O aborto e a psicologia fetal
Tem-se tornado comum a leitura, na imprensa, de opiniões
de médicos defendendo com equívocos a “normalização” do
aborto. Colocam-se em defesa da mulher, de suas
prerrogativas sociais e de seus direitos à saúde, dignas
do reconhecimento de todos nós. Porém, parecem ignorar
totalmente que a maior vítima do aborto será sempre a
criança que está por nascer.
Numa análise superficial da evolução recente da
Medicina, podemos notar uma sequência de contribuições
importantíssimas ocorridas na área da contracepção, para
poder dispor a própria mulher da opção de engravidar ou
não. Do ponto de vista social, a evolução foi também
notória. O nível de informação da menina-moça de hoje é
quase completo e desinibido.
Reduziram-se as pressões sociais contra a mulher
solteira que engravida, e as relações sociais que regem
o “convívio afetivo” entre pessoas que se afeiçoam estão
cada vez mais liberais e criativas.
O caminho a percorrer, tanto na área médica como social,
ainda deverá ser longo, até que toda questão da gravidez
“não esperada” seja resolvida. Ainda teremos que redigir
o “Estatuto da Criança que está por nascer” e a
sociedade deverá compartilhar com a mulher-mãe o
compromisso da vida de maneira solidária.
Venho nos últimos anos estudando o “Complexo
cérebro-mente” procurando identificar como se processa
esta relação entre os fenômenos físicos e sua
transformação em respostas ou percepções psicológicas.
Parece muito claro que o cérebro, por si só, não é capaz
de justificar toda a capacidade da Mente Humana e o
conhecimento científico é muito limitado para alcançar
as razões filosóficas da natureza humana e do seu
destino.
Tenho uma visão espiritualista que me permite
identificar a mente como uma entidade corporificada que
instrumentaliza o cérebro para se inserir na realidade
física em que vivemos. A mente humana tem-se aprimorado
dentro do mesmo processo que forçou, pela seleção
natural, a evolução das formas físicas dos organismos
que vivificam o nosso mundo biológico.
Na semiologia neuropsicológica, frequentemente se
confunde a mente com os nossos processos psicológicos,
parecendo que estes às vezes são a causa e não o
efeito.
A instrumentação neurológica de hoje só nos permite
identificar os fenômenos psíquicos através da semiologia
grosseira de estímulo-resposta, provocando reações
através do cérebro. Ainda falta muito para aprendermos a
avaliar, por exemplo, o conteúdo da consciência, a
extensão dos fenômenos intuitivos e o grau superlativo
das nossas percepções interiores.
Para Freud, o “Aparelho Psíquico” de cada um de nós
começa a se estruturar apenas após o nascimento através
da atividade motora. O gesto da criança que toca o seio
materno vai-lhe inspirando segurança e, com os
movimentos do corpo, ela vai-se relacionando com o mundo
exterior. A partir daí passa a fazer identificações e
expor suas inclinações.
A Neuropsicologia de hoje está, no entanto, antecipando
cada vez mais o aparecimento de expressões do psiquismo
no ser humano. Bem antes do nascimento, as manifestações
de vivência agradáveis ou não da mãe já imprimem na
mente da criança que vai nascer reações que logo após o
parto podem ser semiologicamente confirmadas.

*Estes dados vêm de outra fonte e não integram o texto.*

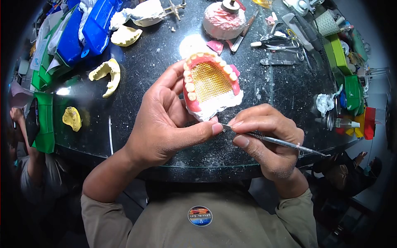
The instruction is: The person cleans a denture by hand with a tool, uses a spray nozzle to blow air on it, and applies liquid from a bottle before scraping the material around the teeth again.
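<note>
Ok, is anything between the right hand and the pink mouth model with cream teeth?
Nothing visible blocks the right hand from the model; the left thumb is close by, at the thin silver metal tool's tip.

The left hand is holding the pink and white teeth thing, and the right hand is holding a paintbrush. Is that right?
Almost! The right hand is holding a thin metal tool, not a paintbrush; the head view shows it. The left hand is holding the teeth model.
</note>
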The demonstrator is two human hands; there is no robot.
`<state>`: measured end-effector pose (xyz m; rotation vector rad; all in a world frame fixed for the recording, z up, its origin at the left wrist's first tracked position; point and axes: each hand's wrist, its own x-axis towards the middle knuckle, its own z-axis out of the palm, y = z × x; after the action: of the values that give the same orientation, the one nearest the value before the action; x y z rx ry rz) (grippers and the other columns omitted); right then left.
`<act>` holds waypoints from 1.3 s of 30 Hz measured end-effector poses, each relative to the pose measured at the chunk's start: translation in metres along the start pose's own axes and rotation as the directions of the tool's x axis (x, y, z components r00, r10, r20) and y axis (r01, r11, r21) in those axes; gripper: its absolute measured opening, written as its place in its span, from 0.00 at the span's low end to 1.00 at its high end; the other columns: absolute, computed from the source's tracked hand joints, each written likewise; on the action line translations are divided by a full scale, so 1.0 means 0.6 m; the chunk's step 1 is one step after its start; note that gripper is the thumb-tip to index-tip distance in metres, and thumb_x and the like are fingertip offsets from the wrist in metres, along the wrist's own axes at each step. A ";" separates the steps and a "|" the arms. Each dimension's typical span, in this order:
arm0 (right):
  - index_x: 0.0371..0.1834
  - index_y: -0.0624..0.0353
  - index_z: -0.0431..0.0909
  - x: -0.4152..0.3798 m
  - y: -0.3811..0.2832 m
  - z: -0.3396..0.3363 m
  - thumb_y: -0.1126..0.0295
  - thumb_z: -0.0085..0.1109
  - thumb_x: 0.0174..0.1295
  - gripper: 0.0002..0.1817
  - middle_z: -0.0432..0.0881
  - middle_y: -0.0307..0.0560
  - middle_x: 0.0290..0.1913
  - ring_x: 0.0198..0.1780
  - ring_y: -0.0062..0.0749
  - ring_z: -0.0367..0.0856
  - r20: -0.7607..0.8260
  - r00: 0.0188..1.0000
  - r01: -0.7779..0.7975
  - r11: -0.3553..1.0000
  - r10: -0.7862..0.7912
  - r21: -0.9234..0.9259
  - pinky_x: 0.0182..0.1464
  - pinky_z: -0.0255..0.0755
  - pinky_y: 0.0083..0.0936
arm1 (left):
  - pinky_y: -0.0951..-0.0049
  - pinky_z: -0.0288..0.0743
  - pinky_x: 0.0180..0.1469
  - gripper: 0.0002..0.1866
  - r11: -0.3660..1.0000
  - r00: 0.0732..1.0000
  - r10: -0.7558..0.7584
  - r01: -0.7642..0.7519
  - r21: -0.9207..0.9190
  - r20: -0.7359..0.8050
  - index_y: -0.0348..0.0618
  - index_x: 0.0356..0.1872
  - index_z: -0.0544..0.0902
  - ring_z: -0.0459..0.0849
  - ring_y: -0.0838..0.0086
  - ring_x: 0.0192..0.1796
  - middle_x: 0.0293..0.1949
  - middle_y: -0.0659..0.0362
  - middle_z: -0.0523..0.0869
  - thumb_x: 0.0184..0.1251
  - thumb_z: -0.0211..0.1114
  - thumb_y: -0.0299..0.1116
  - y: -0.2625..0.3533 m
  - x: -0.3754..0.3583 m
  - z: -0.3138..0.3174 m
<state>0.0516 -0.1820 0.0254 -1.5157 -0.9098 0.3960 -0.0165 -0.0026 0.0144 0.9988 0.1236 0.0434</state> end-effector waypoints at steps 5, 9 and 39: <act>0.36 0.66 0.79 -0.002 -0.001 0.001 0.85 0.61 0.48 0.11 0.81 0.53 0.36 0.39 0.33 0.81 0.004 1.000 0.015 0.998 -0.015 -0.057 0.40 0.75 0.24 | 0.77 0.72 0.51 0.42 1.000 1.000 0.012 -0.013 0.025 0.012 0.31 0.63 0.55 0.72 0.71 0.57 0.56 0.52 0.70 0.43 0.63 0.12 -0.002 0.000 -0.003; 0.36 0.65 0.80 -0.005 0.003 -0.001 0.85 0.62 0.47 0.12 0.81 0.52 0.36 0.38 0.33 0.82 -0.012 0.999 0.047 0.995 -0.048 -0.089 0.39 0.75 0.22 | 0.76 0.71 0.53 0.41 0.998 0.999 0.033 -0.032 0.054 -0.015 0.31 0.63 0.55 0.73 0.71 0.57 0.55 0.51 0.71 0.42 0.63 0.12 -0.002 0.001 -0.001; 0.46 0.71 0.73 -0.224 0.011 -0.145 0.79 0.51 0.60 0.12 0.80 0.51 0.33 0.31 0.27 0.80 -0.801 0.586 -0.085 0.975 -0.118 -0.206 0.34 0.75 0.20 | 0.87 0.72 0.29 0.40 0.960 0.985 -0.162 0.172 0.223 -0.061 0.26 0.60 0.58 0.80 0.77 0.32 0.45 0.51 0.77 0.42 0.65 0.29 -0.003 -0.004 0.017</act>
<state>0.0315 -0.3387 -0.0003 -1.6452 -0.2136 -0.4477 -0.0176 -0.0121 0.0187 1.2136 0.2555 -0.1068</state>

Análises com figuras ou retratos mostrando, por exemplo,
o rosto da mãe podem ser estímulos eficazes para o
recém-nascido que, se supõe, pode até distinguir um
rosto com um sorriso de outro que expressa seriedade.
Estímulos sonoros correspondentes à voz humana também
podem ser discriminados pelo recém-nascido,
especialmente quando se trata da voz da sua própria mãe.
Nos congressos de neuropediatria já estão incluídos em
sua temática estudos e trabalhos sobre o Psiquismo
Fetal. Esta é uma área tão intrigante como foram as
revelações sobre o Inconsciente após os estudos de
Freud. Antes dele ninguém podia suspeitar de uma ligação
materno-infantil tão fortemente ligada à sexualidade,
nem se poderia compreender as paixões que o Complexo de
Édipo esclareceu.
É claro que continuamos com perguntas fundamentais
aguardando novas revelações.
Qual é a essência do “Psiquismo Fetal”, quando ele se
inicia e qual a sua interdependência com os pais?
Parece que estão certos os orientais que começam a
contar a idade de suas crianças pela data da concepção.
A confirmação de um “Psiquismo Fetal”, intimamente
ligado ao “Psiquismo Materno”, implica mais um motivo
para nossa meditação quando falamos de aborto.